Acho graça (estou a ser irónica, claro) ao facto de haver tantos artigos em revistas, jornais e blogues com ideias que certamente jamais me ocorreriam (e eu sou muito imaginativa!) sobre "poupança". É que a maior parte dessas ideias são as chamadas ideias do "8", porque são impulsionadas pela crise, já que no resto do tempo, o português gosta de viver no "80", ou seja, como se nunca fosse existir um período menos farto na economia (eu devo ter sido a única alma que estudou Economia e Finanças neste país, eu, que nem sequer sou economista, e por isso devo ser a única que sabe que estes períodos são... cíclicos!). Ora, como a vida do português é vivida sempre no "80", quando chega a necessidade, é preciso ir para o "8", isto é, tomar medidas drásticas, "adicionar água ao detergente da máquina de lavar a roupa" (!) e disparates do género.

Pessoas que foram educadas como eu fui educada, sempre viveram com tudo o que precisaram, mas apenas com o que precisaram. Isto significa que sempre tiveram tudo, mas apenas na exacta medida das suas necessidades, tendo-lhes sido incutida a ideia de que o que não era necessário não deveria ser comprado e o dinheiro teria de ser poupado para alturas em que as coisas viessem a ser necessárias, mas não houvesse liquidez para as comprar. É por isso que uns têm de alterar radicalmente os seus hábitos de vida por causa da crise e outros não. E eu, felizmente, sou das que não tem de os alterar por aí além.

Continuo a comprar o que me é preciso, mas só o que me é preciso. Não poupo mais por estar em crise, poupo exactamente o mesmo que poupava, simplesmente porque eu sempre poupei o máximo que podia poupar (após feitos os gastos exclusivamente necessários aos meus confortos e às minhas necessidades).

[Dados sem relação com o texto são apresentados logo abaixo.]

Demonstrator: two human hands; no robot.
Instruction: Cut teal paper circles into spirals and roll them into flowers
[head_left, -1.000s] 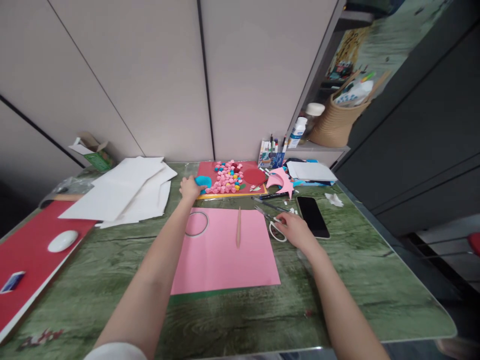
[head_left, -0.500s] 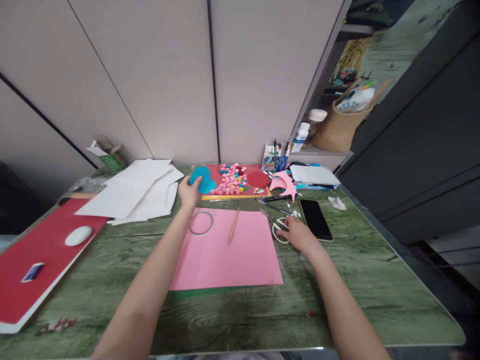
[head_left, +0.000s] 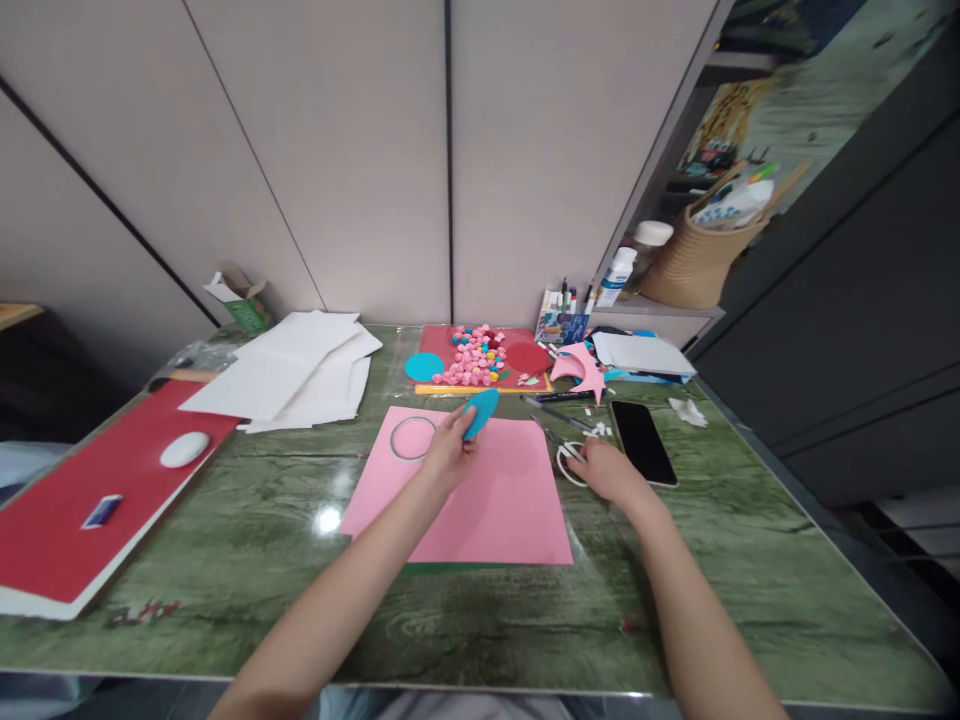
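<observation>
Above the pink sheet (head_left: 495, 500), my left hand (head_left: 452, 448) pinches a blue paper disc (head_left: 481, 412), tilted on edge. A grey ring (head_left: 412, 439) lies on the sheet, left of that hand. My right hand (head_left: 609, 470) is closed on the handles of the white-handled scissors (head_left: 571, 462), which rest on the green table at the sheet's right edge. Another blue circle (head_left: 424, 367) lies at the back beside a pile of pink pompoms (head_left: 477, 362) on red paper. The pencil seen on the sheet before is hidden now.
White papers (head_left: 285, 370) lie at the back left, near a red board (head_left: 112, 480) with a white mouse (head_left: 184, 449). A black phone (head_left: 643, 443) sits right of my right hand. Pink scraps (head_left: 581, 368), pens and a marker box (head_left: 562, 318) stand behind.
My left hand has lifted one blue disc off the back pile and brought it right and nearer, over the pink sheet. My right hand has stayed at the scissors. The view has shifted slightly.
</observation>
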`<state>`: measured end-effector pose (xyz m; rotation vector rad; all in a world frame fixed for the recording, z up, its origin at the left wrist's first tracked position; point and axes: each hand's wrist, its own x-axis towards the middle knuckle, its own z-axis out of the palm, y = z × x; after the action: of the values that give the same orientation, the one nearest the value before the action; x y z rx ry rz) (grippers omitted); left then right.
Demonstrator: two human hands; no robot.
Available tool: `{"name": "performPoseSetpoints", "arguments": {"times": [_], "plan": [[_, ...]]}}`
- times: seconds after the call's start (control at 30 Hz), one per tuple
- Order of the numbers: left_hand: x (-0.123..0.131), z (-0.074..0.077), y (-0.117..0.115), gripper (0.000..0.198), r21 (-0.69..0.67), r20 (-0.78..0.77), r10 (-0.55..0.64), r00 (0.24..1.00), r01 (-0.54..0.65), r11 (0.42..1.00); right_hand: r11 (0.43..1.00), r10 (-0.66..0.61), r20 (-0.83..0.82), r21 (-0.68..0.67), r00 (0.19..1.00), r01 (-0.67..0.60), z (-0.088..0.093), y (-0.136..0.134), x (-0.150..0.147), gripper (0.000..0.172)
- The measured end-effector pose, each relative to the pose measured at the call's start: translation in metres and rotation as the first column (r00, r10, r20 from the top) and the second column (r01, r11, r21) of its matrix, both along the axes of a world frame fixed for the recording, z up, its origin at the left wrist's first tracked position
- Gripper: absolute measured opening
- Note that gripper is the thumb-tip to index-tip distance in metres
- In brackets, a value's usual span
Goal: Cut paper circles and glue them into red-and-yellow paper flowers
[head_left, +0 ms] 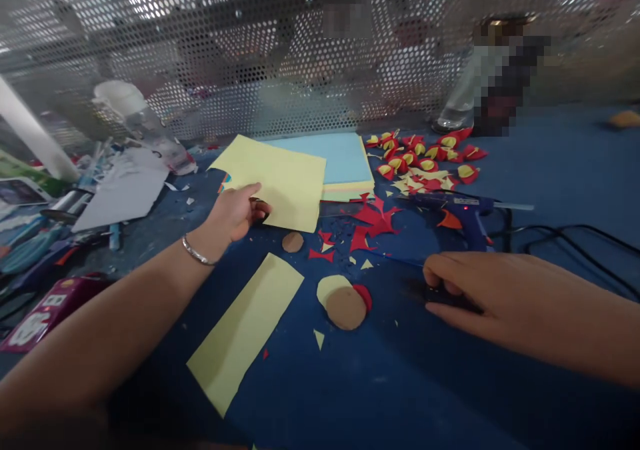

Não posso dizer que não sinto os efeitos da crise. É óbvio que sinto, já que consigo poupar menos do que o que poupava e que, porque na minha profissão, dependo da procura e, simplificando a coisa, sou uma prestadora de serviços que, em muitas situações, não são serviços essenciais, a procura diminuiu, afectando os meus dividendos. Todavia, não precisei de alterar comportamentos meus por causa da crise, apenas tive de me adaptar à alteração de factores externos que escapam ao meu controle. Adaptar, que é como quem diz, aceitar, e ponderar e passar a desempenhar outras tarefas que me proporcionem outras fontes de rendimento.

Admito que me choca ler os comentários de pessoas dizendo que ideias como as que citei acima são óptimas e que vão já po-las em prática. Só me ocorre perguntar-lhes se a massa cerebral com que foram presenteadas lhes serve para alguma coisa, se nem para concluir que é mais barato reencher garrafas de água com água do garrafão do que comprar garrafas pequenas lhes serviu até que veio um iluminado e o escreveu num blogue. Imagino a alegria daquela gente quando vier o derradeiro messias anunciar-lhes que se reencherem as garrafas com água da torneira (que é potável!) fica ainda mais barato. Se calhar, nesse dia não comentam: têm uma apoplexia causada pela descoberta e finam-se logo ali. Espero é que se tenham informado previamente sobre o preço dos féretros. É que dizem por aí que até a corriqueira madeira de pinho está pela hora da morte. O melhor, mesmo, é começar a usar a técnica de reenchimento também para os esquifes. Usa-se só para o ofício fúnebre e depois, pelo sim, pelo não, enterra-se só o cadáver e guarda-se a urna em casa, não vá morrer mais alguém e ter-se outra despesa em que, literalmente, "se vai enterrar dinheiro sem retorno". Ah! Se eu comentasse nos blogues de poupança é que era!

Enfim, tudo isto para dizer que a maioria dos portugueses tem características nas quais não me revejo nada, nadinha e que me entristecem muito quando sou confrontada com elas e que a forma como os portugueses lidam com o dinheiro é uma delas pois, como já dizia a minha sábia bisavó Teodosa, «o dinheiro não tem ciência ganhá-lo, mas gastá-lo» e «o dinheiro não é de quem o ganha, mas de quem o poupa».

[Isto não é um post, é um lençol de palavreado. E pensar que tudo começou com uma comparação com o Professor Doutor Marcelo Rebelo de Sousa. Me-do.]